I recently read an article which suggested mothers should stop ‘moaning’ about being tired. While published some time ago in the United Kingdom it has only recently been picked up in the Australian press.
This article was written by a woman who is in her mid forties and has realised it is now too late to have a child. It is a tragedy for her. I can easily concede that her sense of loss is enormous.
What is unforgiving is the way she talks to mothers. She adds to the guilt burden mothers feel and doesn’t allow the ‘rite of passage’ that must remain untouched. We have to be allowed to admit we get tired.
We already feel guilty about so many things as mothers. We feel guilty if we don’t breastfeed. We feel guilty if we indulge in a glass of wine while breastfeeding. We feel guilt if we exclusively breastfeed (what about those women that can’t?). We feel guilty if we breastfeed in public.
The list is endless. We feel guilty if we don’t have the perfect body three months after we give birth (how do those celebrities all do it? And God forbid they don’t); if we over dress or under dress our babies; if our baby makes too much noise when we go out; if our baby is slower to hold themselves up than others the same age; if we sit them in front of the television; if we introduce cow’s milk, eggs or nuts too early; if we don’t have an immaculate home for them to play in, if we don’t have the best pram; if we haven’t enrolled them in the right school from the day they were born….
Sometimes I am tired. Having babies and children is tiring. Sometimes acknowledging you’re tired takes a bit of the burden away, especially if it means you can get some help or some vital sleep.
The author of the article (Bibi Lynch) doesn’t want to ‘mum-bash’ but then proceeds to, at length. She also doesn’t want to “incur the wrath of mummy bloggers”. So she wants to have a go at mothers and then demands there be no right of reply!
All women need to protect women more than ever because there is so much pressure on us to be superhuman, in whatever field we are pursuing. And yes some of this pressure may be self-induced but that doesn’t make it less relevant.

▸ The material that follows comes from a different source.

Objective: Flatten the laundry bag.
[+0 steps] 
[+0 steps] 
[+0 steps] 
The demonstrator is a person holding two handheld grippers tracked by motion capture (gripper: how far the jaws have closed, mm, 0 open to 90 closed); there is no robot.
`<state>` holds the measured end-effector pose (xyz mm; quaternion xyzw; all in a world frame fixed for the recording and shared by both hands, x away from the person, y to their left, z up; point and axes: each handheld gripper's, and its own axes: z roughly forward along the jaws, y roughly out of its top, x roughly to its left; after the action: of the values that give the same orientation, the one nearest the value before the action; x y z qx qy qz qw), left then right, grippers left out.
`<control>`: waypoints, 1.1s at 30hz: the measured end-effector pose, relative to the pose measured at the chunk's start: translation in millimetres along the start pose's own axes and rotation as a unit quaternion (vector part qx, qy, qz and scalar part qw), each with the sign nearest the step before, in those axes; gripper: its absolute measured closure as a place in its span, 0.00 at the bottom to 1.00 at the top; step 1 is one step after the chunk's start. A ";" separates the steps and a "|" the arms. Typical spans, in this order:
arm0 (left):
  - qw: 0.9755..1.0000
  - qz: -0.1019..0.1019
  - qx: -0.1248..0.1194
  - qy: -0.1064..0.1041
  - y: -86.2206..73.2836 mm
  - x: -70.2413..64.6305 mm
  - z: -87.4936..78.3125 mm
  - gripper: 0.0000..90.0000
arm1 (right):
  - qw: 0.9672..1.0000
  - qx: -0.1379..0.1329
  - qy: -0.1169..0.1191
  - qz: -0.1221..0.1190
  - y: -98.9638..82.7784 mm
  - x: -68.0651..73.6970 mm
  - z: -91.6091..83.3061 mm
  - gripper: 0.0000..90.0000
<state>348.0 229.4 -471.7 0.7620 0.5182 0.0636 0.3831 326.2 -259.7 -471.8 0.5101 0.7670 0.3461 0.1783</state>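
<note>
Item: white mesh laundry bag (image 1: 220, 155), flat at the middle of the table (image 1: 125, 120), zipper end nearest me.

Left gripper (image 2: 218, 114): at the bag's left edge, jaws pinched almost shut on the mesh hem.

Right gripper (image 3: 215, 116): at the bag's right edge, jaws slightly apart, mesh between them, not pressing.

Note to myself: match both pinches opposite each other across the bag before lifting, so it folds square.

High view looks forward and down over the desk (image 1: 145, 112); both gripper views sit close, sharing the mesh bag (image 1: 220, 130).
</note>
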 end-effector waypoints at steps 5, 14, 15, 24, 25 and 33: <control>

Ms Lynch doesn’t know the love of a child and is obviously deeply troubled by this, an emotional roller coaster ride I can only imagine. But this does not give her the right to silence women for something that may provide catharsis – their entitlement to say “I’m tired”. It may just be the cry for help some women need to survive the hardest (and most amazing and wonderful) job they can do…being a mother.